WHAT YOU HAVE TO DO: Set the data down once more, in full and exactly.

GIVEN MATERIAL:
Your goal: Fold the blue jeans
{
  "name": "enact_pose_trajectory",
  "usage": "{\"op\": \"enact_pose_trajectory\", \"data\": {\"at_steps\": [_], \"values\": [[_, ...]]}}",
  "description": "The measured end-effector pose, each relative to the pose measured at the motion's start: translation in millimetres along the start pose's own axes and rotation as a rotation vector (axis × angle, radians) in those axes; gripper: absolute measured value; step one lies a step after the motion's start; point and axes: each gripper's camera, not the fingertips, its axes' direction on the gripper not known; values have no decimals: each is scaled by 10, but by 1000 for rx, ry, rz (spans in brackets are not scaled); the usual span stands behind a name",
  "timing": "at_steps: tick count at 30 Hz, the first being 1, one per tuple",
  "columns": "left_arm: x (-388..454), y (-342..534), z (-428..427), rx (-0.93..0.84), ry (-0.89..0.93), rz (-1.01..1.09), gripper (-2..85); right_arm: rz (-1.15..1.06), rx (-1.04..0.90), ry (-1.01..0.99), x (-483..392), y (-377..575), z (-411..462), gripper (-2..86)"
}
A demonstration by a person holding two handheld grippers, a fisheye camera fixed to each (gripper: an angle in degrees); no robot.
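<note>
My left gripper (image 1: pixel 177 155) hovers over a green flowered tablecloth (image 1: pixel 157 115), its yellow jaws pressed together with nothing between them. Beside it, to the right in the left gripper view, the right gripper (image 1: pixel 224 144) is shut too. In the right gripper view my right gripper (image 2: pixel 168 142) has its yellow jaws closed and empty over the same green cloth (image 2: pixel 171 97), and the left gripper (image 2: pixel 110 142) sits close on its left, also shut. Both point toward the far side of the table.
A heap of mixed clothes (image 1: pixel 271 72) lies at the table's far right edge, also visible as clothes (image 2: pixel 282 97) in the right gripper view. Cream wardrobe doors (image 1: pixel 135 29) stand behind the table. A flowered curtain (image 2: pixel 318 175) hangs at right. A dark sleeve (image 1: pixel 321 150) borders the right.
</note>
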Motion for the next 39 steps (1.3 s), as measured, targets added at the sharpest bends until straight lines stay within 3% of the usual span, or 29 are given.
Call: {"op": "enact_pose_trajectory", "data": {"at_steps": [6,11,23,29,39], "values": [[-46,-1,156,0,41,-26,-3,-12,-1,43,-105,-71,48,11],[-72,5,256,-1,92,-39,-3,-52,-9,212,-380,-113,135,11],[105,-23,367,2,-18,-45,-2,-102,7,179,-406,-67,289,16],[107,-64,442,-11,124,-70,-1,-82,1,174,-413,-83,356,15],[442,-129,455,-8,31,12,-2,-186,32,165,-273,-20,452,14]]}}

ANSWER BOX:
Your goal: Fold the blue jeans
{
  "name": "enact_pose_trajectory",
  "usage": "{\"op\": \"enact_pose_trajectory\", \"data\": {\"at_steps\": [_], \"values\": [[_, ...]]}}",
  "description": "The measured end-effector pose, each relative to the pose measured at the motion's start: translation in millimetres along the start pose's own axes and rotation as a rotation vector (axis × angle, radians) in those axes; gripper: absolute measured value; step one lies a step after the motion's start; point and axes: each gripper's camera, not the fingertips, its axes' direction on the gripper not known; values have no decimals: each is scaled by 10, but by 1000 for rx, ry, rz (spans in brackets are not scaled); the usual span stands behind a name",
  "timing": "at_steps: tick count at 30 Hz, the first being 1, one per tuple",
  "columns": "left_arm: x (-388..454), y (-342..534), z (-428..427), rx (-0.93..0.84), ry (-0.89..0.93), rz (-1.01..1.09), gripper (-2..85); right_arm: rz (-1.15..1.06), rx (-1.04..0.90), ry (-1.01..0.99), x (-483..392), y (-377..575), z (-411..462), gripper (-2..86)"
}
A demonstration by a person holding two handheld grippers, a fisheye camera fixed to each (gripper: an angle in degrees); no robot.
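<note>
My left gripper (image 1: pixel 177 155) hovers over a green flowered tablecloth (image 1: pixel 157 115), its yellow jaws pressed together with nothing between them. Beside it, to the right in the left gripper view, the right gripper (image 1: pixel 224 144) is shut too. In the right gripper view my right gripper (image 2: pixel 168 142) has its yellow jaws closed and empty over the same green cloth (image 2: pixel 171 97), and the left gripper (image 2: pixel 110 142) sits close on its left, also shut. Both point toward the far side of the table.
A heap of mixed clothes (image 1: pixel 271 72) lies at the table's far right edge, also visible as clothes (image 2: pixel 282 97) in the right gripper view. Cream wardrobe doors (image 1: pixel 135 29) stand behind the table. A flowered curtain (image 2: pixel 318 175) hangs at right. A dark sleeve (image 1: pixel 321 150) borders the right.
</note>
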Motion for the next 39 steps (1.3 s), as measured, targets added at the sharpest bends until straight lines stay within 3% of the usual span, or 29 are given.
Call: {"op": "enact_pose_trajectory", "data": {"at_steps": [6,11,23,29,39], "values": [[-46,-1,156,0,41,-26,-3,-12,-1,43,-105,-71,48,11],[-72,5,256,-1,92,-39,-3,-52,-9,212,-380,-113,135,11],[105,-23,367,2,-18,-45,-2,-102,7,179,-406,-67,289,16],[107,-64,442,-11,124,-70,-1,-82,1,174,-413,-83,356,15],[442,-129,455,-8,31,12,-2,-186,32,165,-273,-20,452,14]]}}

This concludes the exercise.